Exercise directions
Verbatim output required. Print the data in full.
══ Supplied information ══
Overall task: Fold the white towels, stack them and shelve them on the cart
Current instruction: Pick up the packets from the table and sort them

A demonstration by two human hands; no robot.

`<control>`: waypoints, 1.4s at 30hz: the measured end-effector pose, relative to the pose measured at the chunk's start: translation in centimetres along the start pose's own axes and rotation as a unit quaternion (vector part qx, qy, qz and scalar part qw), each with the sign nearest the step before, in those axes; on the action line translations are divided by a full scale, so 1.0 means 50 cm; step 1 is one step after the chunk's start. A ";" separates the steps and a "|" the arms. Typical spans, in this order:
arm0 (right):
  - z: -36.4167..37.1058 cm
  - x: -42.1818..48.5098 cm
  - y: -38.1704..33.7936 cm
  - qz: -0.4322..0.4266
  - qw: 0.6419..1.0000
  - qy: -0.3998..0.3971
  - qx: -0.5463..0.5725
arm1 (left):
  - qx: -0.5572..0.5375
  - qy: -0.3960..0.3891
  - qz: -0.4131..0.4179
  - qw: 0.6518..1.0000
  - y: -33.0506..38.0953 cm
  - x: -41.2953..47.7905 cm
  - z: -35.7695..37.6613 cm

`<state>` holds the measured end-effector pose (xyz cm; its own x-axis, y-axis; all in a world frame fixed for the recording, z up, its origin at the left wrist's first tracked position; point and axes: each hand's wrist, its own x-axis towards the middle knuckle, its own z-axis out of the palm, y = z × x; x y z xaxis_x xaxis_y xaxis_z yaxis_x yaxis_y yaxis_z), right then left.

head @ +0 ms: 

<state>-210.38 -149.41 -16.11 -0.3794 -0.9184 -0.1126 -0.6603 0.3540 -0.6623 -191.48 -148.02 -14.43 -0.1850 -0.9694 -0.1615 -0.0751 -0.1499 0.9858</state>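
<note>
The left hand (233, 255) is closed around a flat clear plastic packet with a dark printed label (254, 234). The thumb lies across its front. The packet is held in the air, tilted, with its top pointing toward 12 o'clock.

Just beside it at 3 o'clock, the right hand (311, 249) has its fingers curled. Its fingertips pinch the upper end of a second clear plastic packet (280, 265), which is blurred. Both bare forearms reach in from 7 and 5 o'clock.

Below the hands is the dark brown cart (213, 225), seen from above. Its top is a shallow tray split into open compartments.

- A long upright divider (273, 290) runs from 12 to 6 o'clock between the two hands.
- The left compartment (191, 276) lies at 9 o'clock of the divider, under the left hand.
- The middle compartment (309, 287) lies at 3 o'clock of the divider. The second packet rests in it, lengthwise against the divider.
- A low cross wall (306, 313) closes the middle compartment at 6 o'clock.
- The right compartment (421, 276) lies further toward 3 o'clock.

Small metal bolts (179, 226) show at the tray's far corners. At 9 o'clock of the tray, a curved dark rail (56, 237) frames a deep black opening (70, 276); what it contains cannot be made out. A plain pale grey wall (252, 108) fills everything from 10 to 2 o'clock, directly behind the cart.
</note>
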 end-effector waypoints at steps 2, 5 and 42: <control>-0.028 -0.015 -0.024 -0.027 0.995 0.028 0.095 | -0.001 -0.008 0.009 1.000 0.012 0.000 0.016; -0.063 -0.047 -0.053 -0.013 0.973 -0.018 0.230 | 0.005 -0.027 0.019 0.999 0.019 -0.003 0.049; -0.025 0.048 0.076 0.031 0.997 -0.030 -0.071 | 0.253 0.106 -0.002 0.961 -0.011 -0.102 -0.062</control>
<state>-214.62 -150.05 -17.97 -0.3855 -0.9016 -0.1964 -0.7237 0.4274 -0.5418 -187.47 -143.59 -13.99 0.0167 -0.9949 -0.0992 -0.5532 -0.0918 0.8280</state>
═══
Response
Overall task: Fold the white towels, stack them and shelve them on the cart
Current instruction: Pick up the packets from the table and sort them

A demonstration by two human hands; no robot.

`<control>`: waypoints, 1.4s at 30hz: the measured end-effector pose, relative to the pose measured at the chunk's start: translation in centimetres along the start pose's own axes and rotation as a unit quaternion (vector part qx, qy, qz and scalar part qw), each with the sign nearest the step before, in those axes; on the action line translations are divided by a full scale, so 1.0 means 50 cm; step 1 is one step after the chunk's start. A ";" separates the steps and a "|" the arms. Typical spans, in this order:
arm0 (right):
  - z: -36.4167..37.1058 cm
  - x: -42.1818..48.5098 cm
  - y: -38.1704..33.7936 cm
  - qz: -0.4322..0.4266
  - qw: 0.6419..1.0000
  - qy: -0.3998..0.3971
  - qx: -0.5463..0.5725
arm1 (left):
  - qx: -0.5572..0.5375
  - qy: -0.3960..0.3891
  - qz: -0.4131..0.4179
  - qw: 0.6518..1.0000
  - y: -33.0506..38.0953 cm
  - x: -41.2953..47.7905 cm
  - z: -35.7695..37.6613 cm

`<state>` holds the measured end-effector pose (xyz cm; its own x-axis, y-axis; all in a world frame fixed for the recording, z up, its origin at the left wrist's first tracked position; point and axes: each hand's wrist, its own x-axis towards the middle knuckle, its own z-axis out of the palm, y = z × x; x y z xaxis_x xaxis_y xaxis_z yaxis_x yaxis_y yaxis_z), right then left.

head @ +0 ms: 

<state>-210.38 -149.41 -16.11 -0.3794 -0.9184 -0.1126 -0.6603 0.3540 -0.6623 -191.48 -148.02 -14.43 -0.1850 -0.9694 -0.1615 -0.0751 -0.1499 0.9858</state>
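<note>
The left hand (233, 255) is closed around a flat clear plastic packet with a dark printed label (254, 234). The thumb lies across its front. The packet is held in the air, tilted, with its top pointing toward 12 o'clock.

Just beside it at 3 o'clock, the right hand (311, 249) has its fingers curled. Its fingertips pinch the upper end of a second clear plastic packet (280, 265), which is blurred. Both bare forearms reach in from 7 and 5 o'clock.

Below the hands is the dark brown cart (213, 225), seen from above. Its top is a shallow tray split into open compartments.

- A long upright divider (273, 290) runs from 12 to 6 o'clock between the two hands.
- The left compartment (191, 276) lies at 9 o'clock of the divider, under the left hand.
- The middle compartment (309, 287) lies at 3 o'clock of the divider. The second packet rests in it, lengthwise against the divider.
- A low cross wall (306, 313) closes the middle compartment at 6 o'clock.
- The right compartment (421, 276) lies further toward 3 o'clock.

Small metal bolts (179, 226) show at the tray's far corners. At 9 o'clock of the tray, a curved dark rail (56, 237) frames a deep black opening (70, 276); what it contains cannot be made out. A plain pale grey wall (252, 108) fills everything from 10 to 2 o'clock, directly behind the cart.
</note>
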 end-effector waypoints at steps 2, 5 and 42: <control>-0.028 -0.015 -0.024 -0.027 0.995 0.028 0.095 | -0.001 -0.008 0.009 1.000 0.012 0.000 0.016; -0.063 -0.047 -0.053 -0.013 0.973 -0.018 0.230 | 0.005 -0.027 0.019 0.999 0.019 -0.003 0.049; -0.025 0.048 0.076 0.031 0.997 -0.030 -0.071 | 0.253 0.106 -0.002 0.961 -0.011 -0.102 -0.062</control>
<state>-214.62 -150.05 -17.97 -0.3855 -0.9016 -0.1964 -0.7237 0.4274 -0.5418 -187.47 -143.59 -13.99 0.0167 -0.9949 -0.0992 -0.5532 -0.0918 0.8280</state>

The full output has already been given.